12 angry inmates take stage in therapeutic prison drama

12 angry inmates take stage in therapeutic prison dramaRoumieh, Lebanon  - Drama therapy is common in jails in Europe, but the technique was first introduced to inmates in Lebanon by a Lebanese director who volunteered to help prisoners express themselves and communicate with others.

Zeina Dakkash, a Lebanese comic actress and director, introduced what she described as a "pilot project" to Lebanese prisons and took Roumieh central jail, 20 kilometres north-east of Beirut, as her first location this year.

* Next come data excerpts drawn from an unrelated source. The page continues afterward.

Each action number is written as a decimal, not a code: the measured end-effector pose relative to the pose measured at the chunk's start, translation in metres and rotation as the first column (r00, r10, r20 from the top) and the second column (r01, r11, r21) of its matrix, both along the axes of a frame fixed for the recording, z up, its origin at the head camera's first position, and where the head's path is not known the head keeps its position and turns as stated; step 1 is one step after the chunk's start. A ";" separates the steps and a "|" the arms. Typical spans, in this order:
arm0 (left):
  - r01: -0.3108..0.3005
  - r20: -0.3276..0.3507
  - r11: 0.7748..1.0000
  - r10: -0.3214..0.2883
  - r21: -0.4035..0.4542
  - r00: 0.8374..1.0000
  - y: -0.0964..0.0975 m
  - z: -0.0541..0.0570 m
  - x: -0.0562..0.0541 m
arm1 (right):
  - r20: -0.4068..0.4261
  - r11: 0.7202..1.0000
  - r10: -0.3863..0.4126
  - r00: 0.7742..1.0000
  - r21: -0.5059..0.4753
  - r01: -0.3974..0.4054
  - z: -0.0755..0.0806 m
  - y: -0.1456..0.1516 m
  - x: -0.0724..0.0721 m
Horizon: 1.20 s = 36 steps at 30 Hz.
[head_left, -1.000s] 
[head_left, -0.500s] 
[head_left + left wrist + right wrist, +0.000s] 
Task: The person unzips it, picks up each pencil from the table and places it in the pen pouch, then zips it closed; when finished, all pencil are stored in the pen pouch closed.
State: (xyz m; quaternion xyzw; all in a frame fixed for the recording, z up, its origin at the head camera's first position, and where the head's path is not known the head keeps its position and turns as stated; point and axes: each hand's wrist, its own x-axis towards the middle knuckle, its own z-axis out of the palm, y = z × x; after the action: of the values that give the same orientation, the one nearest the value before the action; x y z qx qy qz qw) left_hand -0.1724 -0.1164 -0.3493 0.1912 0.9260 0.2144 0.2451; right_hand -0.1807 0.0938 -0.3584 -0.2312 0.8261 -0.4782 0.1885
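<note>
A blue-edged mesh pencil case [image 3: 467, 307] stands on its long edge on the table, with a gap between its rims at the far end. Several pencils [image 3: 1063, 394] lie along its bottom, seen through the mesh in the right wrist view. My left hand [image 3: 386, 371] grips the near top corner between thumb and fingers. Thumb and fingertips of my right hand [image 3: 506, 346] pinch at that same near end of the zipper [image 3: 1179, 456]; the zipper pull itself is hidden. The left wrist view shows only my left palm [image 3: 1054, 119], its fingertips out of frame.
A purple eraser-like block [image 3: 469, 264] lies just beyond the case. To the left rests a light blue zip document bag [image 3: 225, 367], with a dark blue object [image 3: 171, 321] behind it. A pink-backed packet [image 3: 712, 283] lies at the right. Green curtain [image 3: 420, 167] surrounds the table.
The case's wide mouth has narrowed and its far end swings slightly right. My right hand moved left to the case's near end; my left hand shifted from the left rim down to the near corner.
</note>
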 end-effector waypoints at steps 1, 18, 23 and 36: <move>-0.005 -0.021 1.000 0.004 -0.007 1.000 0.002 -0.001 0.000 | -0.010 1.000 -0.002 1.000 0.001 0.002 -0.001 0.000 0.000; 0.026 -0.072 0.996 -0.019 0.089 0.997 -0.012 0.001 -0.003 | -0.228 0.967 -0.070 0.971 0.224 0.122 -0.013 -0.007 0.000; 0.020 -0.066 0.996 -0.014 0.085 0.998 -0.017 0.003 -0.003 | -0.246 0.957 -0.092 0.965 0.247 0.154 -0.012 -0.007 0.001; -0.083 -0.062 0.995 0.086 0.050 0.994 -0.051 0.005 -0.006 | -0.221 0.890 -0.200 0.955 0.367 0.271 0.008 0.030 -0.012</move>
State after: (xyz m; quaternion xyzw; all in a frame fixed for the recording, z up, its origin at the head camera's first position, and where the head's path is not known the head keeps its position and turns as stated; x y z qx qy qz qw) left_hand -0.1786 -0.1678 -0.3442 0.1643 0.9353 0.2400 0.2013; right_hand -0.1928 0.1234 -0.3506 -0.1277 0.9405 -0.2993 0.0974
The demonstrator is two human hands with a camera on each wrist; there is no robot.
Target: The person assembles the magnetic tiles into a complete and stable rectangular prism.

Dakkash, 30, better known in Lebanon by her stage name Izzo, started her career in theatre in 1997. She also serves as executive director of Catharsis, a Lebanese centre for drama therapy, which was founded in 2007 and is financed by the European Union through a Lebanese government agency.

Dakkash has been working for the last year with 45 prisoners inside Roumieh jail to fulfill her long-standing dream.

"The project was a challenge for me, and I enjoyed every minute of it," she told Deutsche Presse-Agentur dpa. "The challenge was that I saw those inmates enjoying that they were able to express themselves freely."

With a cast of Roumieh jail inmates, some of whom are serving life sentences, Dakkash is working on the play Twelve Angry Men by US film and television writer Reginald Rose.

The play is about 12 jurors who are deliberating the verdict in a murder trial. Having heard the evidence presented in court, 11 jurors vote for conviction, each with his own reasons, but a single holdout juror eventually makes the others rethink their judgements.

Dakkash said that she chose the play because she saw "anger in the eyes of the inmates" when she was first introduced to them a year ago.

"I believe that our prisons lack rehabilitation, and drama therapy is the best way to rehabilitate people," she said. "We do not want them to leave the jail as criminals, as well."

Rehearsals for the play are on schedule, and the opening performance will be Saturday, Dakkash said.

"The opening will be only for officials and prison wardens," she said. "Then we will send out invitations to everybody willing to see our work."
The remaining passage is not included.